__Aim of the task__: Although the data below contains pictures, output only the lines between those holding "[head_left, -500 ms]" and "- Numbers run", inclusive, exactly and without those pictures.

__Provided material__:
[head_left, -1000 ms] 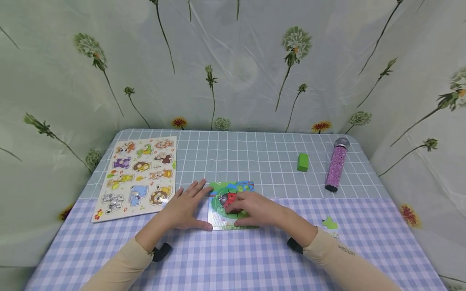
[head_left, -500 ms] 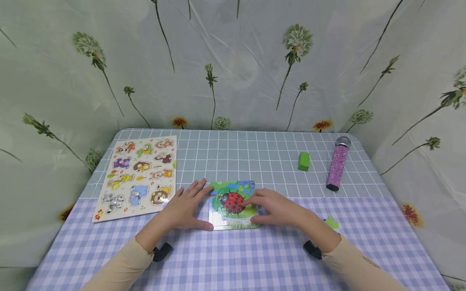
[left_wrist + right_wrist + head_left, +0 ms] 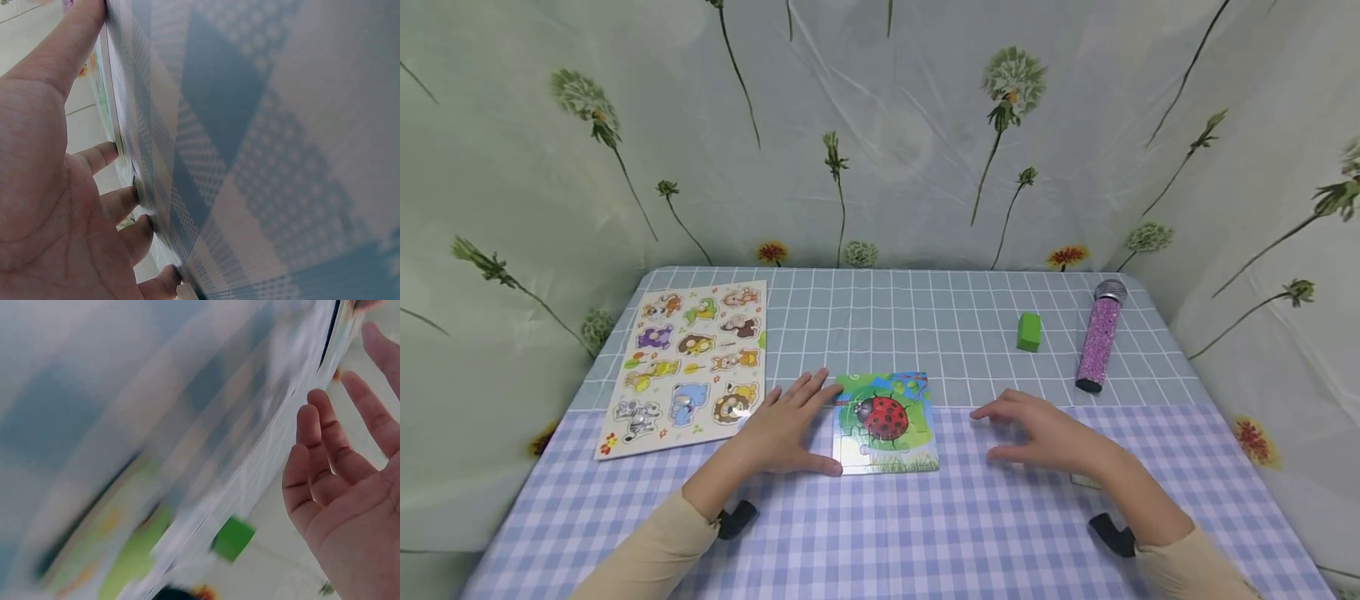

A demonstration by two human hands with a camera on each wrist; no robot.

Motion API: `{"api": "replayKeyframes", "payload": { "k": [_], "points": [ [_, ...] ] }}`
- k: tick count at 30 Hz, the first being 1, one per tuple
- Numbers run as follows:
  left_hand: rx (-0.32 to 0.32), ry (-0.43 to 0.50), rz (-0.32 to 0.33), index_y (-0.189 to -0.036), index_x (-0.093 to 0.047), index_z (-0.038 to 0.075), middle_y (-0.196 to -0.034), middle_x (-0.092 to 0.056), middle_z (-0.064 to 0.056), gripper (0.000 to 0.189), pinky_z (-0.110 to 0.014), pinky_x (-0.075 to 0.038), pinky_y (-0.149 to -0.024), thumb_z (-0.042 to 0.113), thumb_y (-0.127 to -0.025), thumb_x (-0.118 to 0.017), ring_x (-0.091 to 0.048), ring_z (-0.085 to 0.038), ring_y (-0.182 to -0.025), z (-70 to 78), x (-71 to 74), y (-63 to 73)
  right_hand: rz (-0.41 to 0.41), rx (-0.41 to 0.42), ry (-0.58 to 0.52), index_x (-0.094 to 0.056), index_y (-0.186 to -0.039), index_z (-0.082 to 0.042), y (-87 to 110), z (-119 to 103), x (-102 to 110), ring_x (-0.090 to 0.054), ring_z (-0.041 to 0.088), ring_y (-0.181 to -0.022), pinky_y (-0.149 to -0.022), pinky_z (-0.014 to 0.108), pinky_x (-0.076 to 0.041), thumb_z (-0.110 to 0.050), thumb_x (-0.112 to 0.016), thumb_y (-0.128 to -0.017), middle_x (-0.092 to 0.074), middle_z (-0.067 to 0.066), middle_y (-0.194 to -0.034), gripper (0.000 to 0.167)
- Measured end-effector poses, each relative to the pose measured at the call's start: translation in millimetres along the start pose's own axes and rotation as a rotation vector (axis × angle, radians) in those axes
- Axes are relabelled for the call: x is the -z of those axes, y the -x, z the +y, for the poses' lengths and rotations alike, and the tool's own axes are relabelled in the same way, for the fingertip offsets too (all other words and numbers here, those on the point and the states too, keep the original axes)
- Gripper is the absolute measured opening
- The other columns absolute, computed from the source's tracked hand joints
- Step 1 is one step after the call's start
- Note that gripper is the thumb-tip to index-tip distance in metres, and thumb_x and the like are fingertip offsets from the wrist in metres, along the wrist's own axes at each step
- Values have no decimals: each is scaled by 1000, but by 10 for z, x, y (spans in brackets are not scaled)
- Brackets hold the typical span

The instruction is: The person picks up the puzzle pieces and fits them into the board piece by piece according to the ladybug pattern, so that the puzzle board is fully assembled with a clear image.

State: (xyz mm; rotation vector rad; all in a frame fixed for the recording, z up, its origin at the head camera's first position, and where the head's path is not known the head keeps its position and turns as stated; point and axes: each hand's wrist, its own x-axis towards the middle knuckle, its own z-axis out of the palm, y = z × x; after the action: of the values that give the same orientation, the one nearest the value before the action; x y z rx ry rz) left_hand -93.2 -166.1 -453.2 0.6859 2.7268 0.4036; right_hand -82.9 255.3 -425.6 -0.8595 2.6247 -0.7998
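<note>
A square ladybug jigsaw puzzle (image 3: pixel 886 417) lies flat in the middle of the table; its lower left part looks pale and glossy. My left hand (image 3: pixel 784 429) rests at the puzzle's left side with the fingers spread, thumb and forefinger right at its edge. To the right of the puzzle hovers my right hand (image 3: pixel 1037 433), apart from it, fingers loosely bent and nothing between them. Below that hand, a puzzle piece (image 3: pixel 1084 481) is mostly hidden by the wrist. Blurred green and pale puzzle pieces (image 3: pixel 134 562) show on the cloth in the right wrist view.
A board of animal pictures (image 3: pixel 681 367) lies at the left, close to my left hand. Toward the back right are a green block (image 3: pixel 1028 332) and a purple glittery microphone (image 3: pixel 1099 337). A checked cloth (image 3: pixel 880 533) covers the table's front part.
My right hand has drawn off the ladybug puzzle and moved right, uncovering the ladybug and passing over the loose pieces. My left hand has stayed at the puzzle's left edge.
</note>
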Motion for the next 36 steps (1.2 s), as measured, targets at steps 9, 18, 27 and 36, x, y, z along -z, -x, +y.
{"api": "replayKeyframes", "payload": {
  "k": [9, 18, 27, 36],
  "points": [
    [-2, 2, 1, -171, -30, 18, -181, -17, -14, 124, -79, -23, -125, 77, -75, -83, -22, -44, -166, 20, 16, -1, 53, -159, -5, -74, -133, -18, 407, 239, 111, -62, 11, -103, -87, 31, -55, -41, -92, -84, -69, -5, -116, 57],
    [-9, -4, 3, -171, -29, 18, -181, -17, -14, 124, -79, -24, -125, 78, -76, -82, -22, -44, -166, 9, 1, -2, 45, -278, 9, -74, -133, -18, 693, 407, 140, -62, 13, -106, -91, 32, -55, -43, -95, -78, -69, 1, -124, 64],
    [-11, -2, 6, -171, -30, 18, -181, -18, -14, 125, -79, -24, -125, 78, -75, -82, -22, -44, -166, 12, 14, -31, 57, -337, 12, -74, -133, -14, 903, 550, 166, -64, 21, -109, -92, 36, -55, -35, -98, -74, -69, 7, -125, 67],
    [-4, 14, -1, -171, -30, 19, -181, -17, -14, 124, -78, -22, -126, 78, -75, -83, -20, -44, -166, -3, -8, -23, 67, -394, -68, -72, -136, -12, 1027, 583, 178, -50, -1, -97, -84, 22, -49, -30, -96, -77, -70, 4, -126, 65]
  ]
}}
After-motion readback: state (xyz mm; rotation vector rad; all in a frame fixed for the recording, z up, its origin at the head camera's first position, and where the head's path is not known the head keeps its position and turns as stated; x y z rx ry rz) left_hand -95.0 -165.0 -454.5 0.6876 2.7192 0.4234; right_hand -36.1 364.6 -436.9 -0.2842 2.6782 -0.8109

__Finished exercise__:
[head_left, -500 ms] 
[left_wrist + right_wrist + head_left, +0 ms] 

A demonstration by two human hands with a camera on each wrist; no robot.

Motion API: `{"api": "replayKeyframes", "payload": { "k": [_], "points": [ [_, ...] ] }}`
- k: tick count at 30 Hz, the first being 1, one per tuple
- Numbers run as follows:

This exercise requires nothing more.